== Task goal ==
Could you return every line of the records below that contains the word "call"?

== Supplied information ==

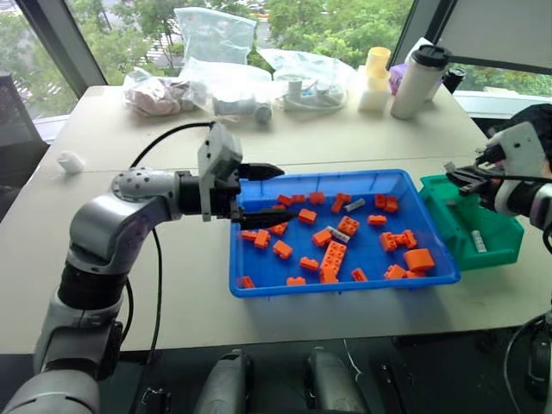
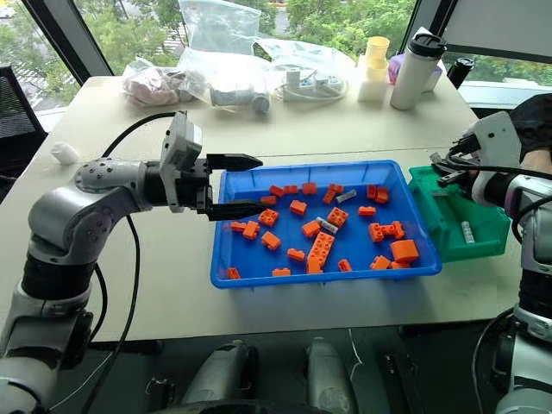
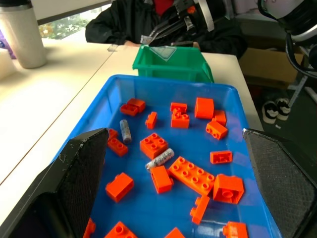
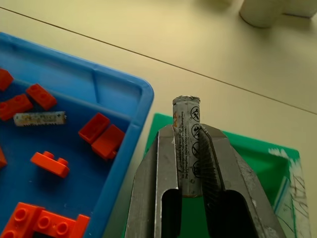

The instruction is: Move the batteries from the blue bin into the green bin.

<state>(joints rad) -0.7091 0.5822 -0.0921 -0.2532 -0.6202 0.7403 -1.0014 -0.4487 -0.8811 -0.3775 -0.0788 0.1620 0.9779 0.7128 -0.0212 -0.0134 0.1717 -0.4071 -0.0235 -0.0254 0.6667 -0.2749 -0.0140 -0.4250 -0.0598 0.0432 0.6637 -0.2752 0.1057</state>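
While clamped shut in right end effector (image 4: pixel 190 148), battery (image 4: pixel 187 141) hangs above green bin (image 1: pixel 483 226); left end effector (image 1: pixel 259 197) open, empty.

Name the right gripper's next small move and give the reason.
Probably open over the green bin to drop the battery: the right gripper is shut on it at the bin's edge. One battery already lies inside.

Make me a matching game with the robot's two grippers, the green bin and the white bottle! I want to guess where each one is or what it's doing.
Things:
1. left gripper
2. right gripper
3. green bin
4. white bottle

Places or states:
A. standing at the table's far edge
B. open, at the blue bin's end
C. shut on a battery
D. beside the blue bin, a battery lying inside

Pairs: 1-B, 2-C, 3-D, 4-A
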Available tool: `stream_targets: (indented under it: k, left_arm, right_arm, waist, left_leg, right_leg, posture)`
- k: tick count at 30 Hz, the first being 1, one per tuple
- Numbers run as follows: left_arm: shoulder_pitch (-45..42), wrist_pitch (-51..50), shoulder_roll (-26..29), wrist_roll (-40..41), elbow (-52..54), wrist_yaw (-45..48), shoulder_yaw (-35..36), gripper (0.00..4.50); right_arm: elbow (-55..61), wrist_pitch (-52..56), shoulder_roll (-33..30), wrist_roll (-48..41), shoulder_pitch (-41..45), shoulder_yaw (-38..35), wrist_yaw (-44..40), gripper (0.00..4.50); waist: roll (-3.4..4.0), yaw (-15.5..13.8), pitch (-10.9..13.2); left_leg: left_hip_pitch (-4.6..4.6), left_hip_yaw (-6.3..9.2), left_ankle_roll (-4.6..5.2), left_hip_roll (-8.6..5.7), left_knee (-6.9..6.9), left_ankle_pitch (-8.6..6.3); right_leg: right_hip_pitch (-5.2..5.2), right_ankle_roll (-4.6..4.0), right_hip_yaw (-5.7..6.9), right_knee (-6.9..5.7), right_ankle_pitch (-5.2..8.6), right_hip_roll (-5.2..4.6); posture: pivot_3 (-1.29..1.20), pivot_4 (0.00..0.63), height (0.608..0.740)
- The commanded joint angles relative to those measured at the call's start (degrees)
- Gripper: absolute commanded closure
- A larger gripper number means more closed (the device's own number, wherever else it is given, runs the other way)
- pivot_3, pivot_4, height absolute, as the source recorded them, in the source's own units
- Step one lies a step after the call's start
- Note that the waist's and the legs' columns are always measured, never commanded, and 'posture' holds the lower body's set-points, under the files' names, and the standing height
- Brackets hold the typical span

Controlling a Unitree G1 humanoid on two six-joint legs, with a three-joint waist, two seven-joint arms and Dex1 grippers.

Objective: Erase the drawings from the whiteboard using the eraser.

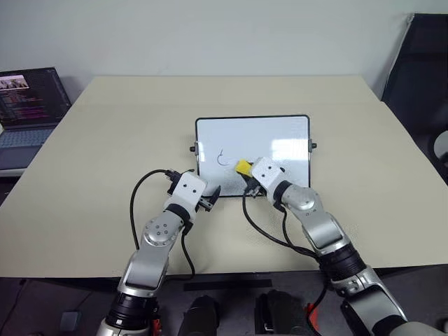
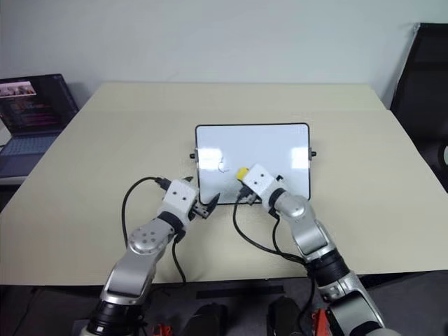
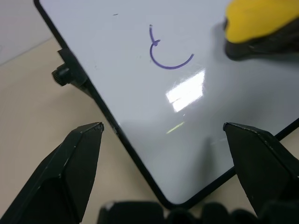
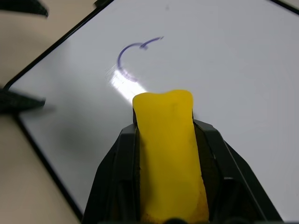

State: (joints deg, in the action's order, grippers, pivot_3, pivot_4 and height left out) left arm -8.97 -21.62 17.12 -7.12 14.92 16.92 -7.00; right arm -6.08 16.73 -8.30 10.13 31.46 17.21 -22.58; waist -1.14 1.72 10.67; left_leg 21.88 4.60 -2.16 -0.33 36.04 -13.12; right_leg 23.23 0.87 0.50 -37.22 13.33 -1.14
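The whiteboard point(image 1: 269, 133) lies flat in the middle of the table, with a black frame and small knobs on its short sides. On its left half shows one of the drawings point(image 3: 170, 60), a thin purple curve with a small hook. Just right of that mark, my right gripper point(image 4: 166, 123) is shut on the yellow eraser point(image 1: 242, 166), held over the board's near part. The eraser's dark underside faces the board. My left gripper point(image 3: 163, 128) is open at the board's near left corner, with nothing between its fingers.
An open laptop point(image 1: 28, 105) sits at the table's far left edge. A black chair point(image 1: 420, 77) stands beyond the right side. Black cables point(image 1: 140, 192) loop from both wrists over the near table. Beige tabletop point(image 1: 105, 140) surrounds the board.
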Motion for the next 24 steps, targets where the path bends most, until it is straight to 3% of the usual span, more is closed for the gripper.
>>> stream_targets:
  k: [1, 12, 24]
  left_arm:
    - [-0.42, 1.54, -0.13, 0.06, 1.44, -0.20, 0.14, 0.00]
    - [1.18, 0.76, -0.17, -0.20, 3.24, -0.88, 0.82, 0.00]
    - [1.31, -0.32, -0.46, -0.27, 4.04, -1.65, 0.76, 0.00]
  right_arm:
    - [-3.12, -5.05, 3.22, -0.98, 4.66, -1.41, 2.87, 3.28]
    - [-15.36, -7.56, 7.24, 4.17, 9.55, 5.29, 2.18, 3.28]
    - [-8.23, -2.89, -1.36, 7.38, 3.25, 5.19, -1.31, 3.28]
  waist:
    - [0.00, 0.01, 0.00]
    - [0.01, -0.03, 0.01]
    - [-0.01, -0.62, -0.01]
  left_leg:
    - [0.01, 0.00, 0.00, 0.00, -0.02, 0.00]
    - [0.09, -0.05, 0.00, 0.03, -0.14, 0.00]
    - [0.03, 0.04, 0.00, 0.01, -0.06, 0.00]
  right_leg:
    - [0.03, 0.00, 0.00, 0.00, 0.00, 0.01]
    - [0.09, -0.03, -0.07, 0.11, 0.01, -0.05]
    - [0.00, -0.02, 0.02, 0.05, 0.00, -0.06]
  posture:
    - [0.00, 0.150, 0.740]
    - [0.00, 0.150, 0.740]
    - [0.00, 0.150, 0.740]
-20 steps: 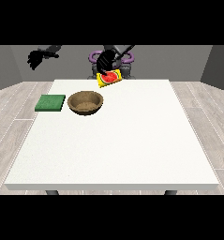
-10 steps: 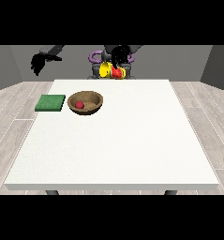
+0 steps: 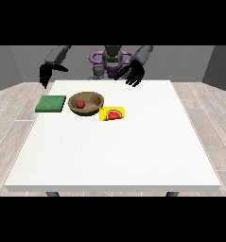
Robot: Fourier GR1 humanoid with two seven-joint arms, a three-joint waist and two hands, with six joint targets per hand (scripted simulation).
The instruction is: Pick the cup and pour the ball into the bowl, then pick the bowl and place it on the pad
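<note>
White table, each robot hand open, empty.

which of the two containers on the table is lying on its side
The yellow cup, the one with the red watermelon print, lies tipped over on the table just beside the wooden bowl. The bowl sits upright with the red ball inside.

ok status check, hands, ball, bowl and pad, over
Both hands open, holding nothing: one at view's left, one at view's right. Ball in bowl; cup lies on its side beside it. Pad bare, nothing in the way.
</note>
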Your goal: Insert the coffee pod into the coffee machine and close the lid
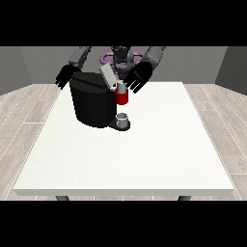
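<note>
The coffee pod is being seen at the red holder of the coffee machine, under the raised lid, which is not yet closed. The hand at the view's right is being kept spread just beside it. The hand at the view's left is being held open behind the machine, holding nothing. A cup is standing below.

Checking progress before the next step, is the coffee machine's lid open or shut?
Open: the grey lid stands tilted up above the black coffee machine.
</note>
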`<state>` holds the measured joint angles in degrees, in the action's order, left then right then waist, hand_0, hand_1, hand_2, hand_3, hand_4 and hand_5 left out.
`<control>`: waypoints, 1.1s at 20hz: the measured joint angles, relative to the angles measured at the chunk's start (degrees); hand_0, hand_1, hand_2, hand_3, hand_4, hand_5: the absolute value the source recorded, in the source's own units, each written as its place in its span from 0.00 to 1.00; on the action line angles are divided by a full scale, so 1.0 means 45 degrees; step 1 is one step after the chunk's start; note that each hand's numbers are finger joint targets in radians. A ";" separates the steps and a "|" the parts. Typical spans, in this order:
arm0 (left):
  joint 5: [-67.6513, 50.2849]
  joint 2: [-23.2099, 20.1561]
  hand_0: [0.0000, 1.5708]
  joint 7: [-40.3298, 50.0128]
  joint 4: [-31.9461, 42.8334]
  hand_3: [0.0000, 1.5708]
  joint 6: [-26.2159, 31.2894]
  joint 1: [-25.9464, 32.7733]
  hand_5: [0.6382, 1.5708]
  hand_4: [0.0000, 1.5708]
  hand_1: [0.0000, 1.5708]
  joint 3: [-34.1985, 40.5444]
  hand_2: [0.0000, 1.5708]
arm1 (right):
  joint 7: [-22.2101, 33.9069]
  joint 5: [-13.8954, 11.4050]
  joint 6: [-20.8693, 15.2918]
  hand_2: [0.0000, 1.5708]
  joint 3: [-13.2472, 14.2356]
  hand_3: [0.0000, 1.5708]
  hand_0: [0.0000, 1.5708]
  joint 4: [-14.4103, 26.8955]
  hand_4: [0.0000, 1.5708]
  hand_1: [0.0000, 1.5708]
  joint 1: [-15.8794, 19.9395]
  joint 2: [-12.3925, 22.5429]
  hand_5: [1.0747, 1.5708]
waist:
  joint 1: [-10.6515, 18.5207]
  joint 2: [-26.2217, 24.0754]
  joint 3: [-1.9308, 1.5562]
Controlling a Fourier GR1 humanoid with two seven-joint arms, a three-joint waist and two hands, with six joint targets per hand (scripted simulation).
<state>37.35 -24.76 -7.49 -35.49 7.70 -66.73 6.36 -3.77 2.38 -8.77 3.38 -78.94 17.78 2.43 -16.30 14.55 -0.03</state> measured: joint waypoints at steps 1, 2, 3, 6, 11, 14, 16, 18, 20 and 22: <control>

== Task solution ==
- The commanded joint angles relative to those measured at the call's start (degrees)
- Step one lies a step after the call's start

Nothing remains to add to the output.